Solved: How to optimize big data load

Fleeups · ‎12-16-2022

So, here's the thing. I had a database that's over 289k rows from Google Big Query.

so, I've tried to split this query in 2:

Sentimentos_old and Sentimentos.

Sentimentos_old are pulling data from before 2022-11-01, and I've locked it from refreshing, it returned 287k rows.

Table Sentimentos pulls data after this date, and combine the old ones.

I was expecting to instantly had the 287 rows from Sentimentos_old (that should be static from now, since it was not refreshing), and only refresh the 2k rows from Sentimentos, but that didn't happened, it still take so long to refresh, just like if it was on a unique query.

Is there a way to do something like this?

ppm1 · ‎12-16-2022

Incremental refresh is the way to do this. Please see this documentation.

Incremental refresh for datasets and real-time data in Power BI - Power BI | Microsoft Learn

Pat

Microsoft Employee

View solution in original post

djurecicK2 · ‎12-19-2022

@Fleeups , Yes, it is.

djurecicK2 · ‎12-19-2022

Agree with incremental refresh with large data, but 289k rows does not seem that big- maybe something else is going on? Can you reduce the number of columns you are importing?

Fleeups · ‎12-19-2022

I've read somewhere that some merges can really slow down the refresh, and I've got a merge that should be slowing it down.

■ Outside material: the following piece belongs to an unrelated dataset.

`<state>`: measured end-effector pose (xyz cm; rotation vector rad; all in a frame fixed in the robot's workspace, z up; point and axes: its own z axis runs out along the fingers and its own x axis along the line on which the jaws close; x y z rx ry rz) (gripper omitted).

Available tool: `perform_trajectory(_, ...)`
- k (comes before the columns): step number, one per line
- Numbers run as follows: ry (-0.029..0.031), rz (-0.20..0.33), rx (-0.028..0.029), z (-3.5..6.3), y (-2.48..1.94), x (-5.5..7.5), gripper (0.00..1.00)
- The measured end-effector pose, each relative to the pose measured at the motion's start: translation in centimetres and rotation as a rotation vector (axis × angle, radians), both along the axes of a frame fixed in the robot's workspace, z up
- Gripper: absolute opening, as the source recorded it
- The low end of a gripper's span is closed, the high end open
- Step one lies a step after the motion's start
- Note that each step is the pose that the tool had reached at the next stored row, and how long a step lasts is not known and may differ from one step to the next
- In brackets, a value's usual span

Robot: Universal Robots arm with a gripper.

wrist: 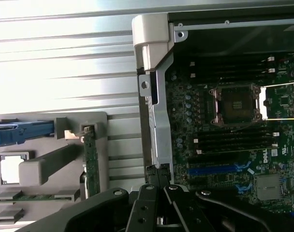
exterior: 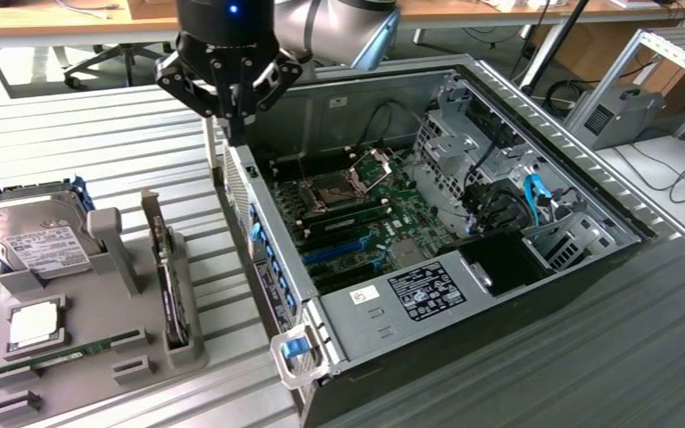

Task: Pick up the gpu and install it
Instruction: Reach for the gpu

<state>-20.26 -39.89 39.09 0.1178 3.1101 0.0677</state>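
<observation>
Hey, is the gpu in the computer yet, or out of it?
Out. The gpu stands on edge in the grey holder, beside the case and not inside it.

table (exterior: 81, 134): carries tray and computer case.
tray (exterior: 81, 385): at the exterior view's left of the computer case (exterior: 267, 234).
gpu (exterior: 174, 287): on edge in the tray, on the case side.
hard drive (exterior: 33, 241): tray's far end.
hand (exterior: 238, 119): above the case's tray-side wall.

The gpu (exterior: 174, 290) is black, its tray (exterior: 104, 308) grey, the motherboard (exterior: 414, 218) green (blue slots (exterior: 336, 251)), the hard drive (exterior: 28, 241) silver.
</observation>
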Motion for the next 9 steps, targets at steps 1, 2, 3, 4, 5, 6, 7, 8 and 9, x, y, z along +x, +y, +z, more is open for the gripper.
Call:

Every row on that table refers to comments on instagram posts. I have another table that had the columns campaign ID and key words to map comments that has been adherent to the campaign.

So, I use a merge (to bring only the right words to each campaign), that result on a column with tables. Turn that tables into a list, like that:

then I create a new column to check if there any of that words on the list match with the comment column, if there's a match returns 1, else 0, so I can just sum this column as relevant comments, and calculate adherence rate. here's the formula:

= Table.AddColumn(#"Added Custom", "Comentários Aderentes", each if
List.AnyTrue(List.Transform([Custom],
(x) => Text.Contains([texto_sem_acento], x, Comparer.OrdinalIgnoreCase))) = true
then 1 else 0)

maybe all this process are slowing down the refresh?